Below are the records. Restate word for word every line from the one that contains "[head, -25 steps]" through the final line, both included.

*** Material provided ***

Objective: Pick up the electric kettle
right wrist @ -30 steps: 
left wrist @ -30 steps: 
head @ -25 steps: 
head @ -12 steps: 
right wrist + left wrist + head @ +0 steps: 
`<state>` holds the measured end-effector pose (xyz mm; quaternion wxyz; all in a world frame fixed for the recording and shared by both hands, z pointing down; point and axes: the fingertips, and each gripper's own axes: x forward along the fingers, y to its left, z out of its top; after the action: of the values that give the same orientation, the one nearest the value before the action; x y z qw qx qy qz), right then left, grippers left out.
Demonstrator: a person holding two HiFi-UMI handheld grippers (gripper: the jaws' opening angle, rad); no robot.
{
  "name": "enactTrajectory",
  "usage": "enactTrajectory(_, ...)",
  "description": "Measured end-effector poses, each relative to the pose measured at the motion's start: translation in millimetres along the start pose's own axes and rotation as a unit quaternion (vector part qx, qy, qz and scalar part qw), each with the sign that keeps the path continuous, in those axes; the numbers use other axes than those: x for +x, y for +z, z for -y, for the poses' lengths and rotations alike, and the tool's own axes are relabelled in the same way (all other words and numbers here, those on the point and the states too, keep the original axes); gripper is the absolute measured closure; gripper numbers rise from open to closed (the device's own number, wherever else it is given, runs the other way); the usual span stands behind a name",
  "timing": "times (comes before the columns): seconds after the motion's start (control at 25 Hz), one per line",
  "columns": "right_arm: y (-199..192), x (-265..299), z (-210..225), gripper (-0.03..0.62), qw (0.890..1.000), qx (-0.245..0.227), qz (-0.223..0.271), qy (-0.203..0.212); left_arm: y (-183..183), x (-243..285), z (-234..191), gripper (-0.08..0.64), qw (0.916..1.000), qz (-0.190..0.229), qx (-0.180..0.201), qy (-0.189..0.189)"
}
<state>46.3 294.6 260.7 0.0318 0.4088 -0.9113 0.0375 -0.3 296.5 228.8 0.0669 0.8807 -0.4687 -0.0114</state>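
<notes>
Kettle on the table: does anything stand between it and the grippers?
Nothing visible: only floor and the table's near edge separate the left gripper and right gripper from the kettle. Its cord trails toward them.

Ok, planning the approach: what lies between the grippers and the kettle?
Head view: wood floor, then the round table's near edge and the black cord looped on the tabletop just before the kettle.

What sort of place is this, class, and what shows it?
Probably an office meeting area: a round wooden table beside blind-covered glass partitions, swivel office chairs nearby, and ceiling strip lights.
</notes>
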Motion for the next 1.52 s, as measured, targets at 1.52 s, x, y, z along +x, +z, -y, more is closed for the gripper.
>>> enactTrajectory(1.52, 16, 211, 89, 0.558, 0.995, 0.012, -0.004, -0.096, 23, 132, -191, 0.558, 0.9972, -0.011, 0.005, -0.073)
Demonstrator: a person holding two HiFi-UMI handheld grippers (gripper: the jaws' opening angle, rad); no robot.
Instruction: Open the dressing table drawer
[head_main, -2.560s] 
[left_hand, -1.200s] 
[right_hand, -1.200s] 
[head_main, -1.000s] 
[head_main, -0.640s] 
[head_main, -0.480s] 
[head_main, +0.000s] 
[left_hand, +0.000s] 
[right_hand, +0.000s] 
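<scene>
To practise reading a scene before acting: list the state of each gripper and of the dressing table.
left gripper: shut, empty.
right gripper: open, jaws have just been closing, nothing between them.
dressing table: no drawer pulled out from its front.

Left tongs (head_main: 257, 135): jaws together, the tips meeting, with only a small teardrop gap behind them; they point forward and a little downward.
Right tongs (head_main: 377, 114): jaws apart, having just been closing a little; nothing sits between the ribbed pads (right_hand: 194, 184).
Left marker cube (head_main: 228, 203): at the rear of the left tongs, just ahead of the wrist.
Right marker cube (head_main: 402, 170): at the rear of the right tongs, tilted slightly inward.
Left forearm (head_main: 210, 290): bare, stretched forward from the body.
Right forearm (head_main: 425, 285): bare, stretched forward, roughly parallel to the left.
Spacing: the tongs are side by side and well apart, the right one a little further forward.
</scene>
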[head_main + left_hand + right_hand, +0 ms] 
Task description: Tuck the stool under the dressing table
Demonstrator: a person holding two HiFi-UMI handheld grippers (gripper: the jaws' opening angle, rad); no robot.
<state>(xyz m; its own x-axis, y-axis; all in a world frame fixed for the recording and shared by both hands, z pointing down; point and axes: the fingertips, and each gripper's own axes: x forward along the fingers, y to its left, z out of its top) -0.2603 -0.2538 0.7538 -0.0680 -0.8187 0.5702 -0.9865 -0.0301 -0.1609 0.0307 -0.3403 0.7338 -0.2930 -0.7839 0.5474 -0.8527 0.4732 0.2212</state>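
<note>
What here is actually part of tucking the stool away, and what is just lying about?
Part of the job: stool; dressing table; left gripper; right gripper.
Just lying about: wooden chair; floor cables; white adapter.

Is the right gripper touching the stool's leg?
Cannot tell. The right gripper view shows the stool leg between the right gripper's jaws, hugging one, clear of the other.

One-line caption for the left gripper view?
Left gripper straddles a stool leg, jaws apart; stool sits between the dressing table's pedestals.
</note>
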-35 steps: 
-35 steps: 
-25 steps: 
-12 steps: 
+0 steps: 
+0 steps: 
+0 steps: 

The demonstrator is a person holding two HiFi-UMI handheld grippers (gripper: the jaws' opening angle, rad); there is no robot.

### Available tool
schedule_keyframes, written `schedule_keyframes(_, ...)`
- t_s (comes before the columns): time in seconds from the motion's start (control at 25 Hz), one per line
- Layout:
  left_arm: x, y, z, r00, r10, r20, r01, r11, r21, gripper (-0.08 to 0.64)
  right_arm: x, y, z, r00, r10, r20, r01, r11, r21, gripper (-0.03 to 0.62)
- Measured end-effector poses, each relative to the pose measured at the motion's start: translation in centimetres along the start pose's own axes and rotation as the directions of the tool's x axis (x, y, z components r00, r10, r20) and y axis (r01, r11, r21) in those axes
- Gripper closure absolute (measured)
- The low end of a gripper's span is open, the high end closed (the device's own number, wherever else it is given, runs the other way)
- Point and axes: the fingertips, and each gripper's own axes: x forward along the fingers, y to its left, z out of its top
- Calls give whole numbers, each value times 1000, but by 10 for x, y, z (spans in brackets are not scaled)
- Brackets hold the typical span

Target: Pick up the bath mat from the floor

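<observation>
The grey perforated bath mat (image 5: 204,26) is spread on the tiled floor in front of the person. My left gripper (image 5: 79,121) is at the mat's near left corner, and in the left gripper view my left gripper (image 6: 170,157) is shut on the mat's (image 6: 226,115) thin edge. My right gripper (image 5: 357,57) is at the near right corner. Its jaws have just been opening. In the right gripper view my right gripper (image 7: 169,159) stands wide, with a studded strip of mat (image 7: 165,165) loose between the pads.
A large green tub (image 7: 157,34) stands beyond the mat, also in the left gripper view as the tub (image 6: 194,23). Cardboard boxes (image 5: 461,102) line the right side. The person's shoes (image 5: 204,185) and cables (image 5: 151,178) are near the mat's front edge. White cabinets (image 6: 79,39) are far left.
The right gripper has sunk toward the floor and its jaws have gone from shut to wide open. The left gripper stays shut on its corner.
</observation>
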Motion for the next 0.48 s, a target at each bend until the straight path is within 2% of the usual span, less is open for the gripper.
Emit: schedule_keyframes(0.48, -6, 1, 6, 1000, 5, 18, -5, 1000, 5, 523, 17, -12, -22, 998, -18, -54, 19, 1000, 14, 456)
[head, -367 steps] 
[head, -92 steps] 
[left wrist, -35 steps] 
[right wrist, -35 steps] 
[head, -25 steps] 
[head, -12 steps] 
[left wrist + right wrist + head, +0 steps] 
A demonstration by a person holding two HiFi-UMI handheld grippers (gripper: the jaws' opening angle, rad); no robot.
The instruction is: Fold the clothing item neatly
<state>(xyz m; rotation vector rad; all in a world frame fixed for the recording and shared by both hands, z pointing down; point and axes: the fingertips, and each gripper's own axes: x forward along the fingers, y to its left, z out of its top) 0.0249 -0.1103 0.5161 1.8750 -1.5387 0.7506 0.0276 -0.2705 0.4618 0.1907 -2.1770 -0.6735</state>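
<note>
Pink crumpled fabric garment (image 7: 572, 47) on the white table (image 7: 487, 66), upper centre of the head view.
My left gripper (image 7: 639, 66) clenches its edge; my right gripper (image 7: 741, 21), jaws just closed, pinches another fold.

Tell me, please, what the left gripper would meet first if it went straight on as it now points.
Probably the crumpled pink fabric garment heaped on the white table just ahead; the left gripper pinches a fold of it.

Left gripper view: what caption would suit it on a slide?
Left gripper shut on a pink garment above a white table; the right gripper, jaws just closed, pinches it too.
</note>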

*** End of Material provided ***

_Exercise solution_
[head, -25 steps] 
[head, -12 steps] 
[left wrist + right wrist + head, +0 steps] 
A demonstration by a person holding two HiFi-UMI handheld grippers (gripper: the jaws' opening angle, rad); no robot.
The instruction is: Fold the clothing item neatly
<state>(xyz m; rotation vector rad; all in a world frame fixed for the recording and shared by both hands, z pointing down; point and axes: the fingertips, and each gripper's own axes: x forward along the fingers, y to its left, z out of its top) 0.0249 -0.1103 0.5161 1.8750 -1.5387 0.7506 0.0276 -0.2705 0.4618 0.1907 -2.1770 -0.6735</state>
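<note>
Pink crumpled fabric garment (image 7: 572, 47) on the white table (image 7: 487, 66), upper centre of the head view.
My left gripper (image 7: 639, 66) clenches its edge; my right gripper (image 7: 741, 21), jaws just closed, pinches another fold.

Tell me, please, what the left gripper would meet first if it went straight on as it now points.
Probably the crumpled pink fabric garment heaped on the white table just ahead; the left gripper pinches a fold of it.

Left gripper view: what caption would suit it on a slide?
Left gripper shut on a pink garment above a white table; the right gripper, jaws just closed, pinches it too.
</note>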

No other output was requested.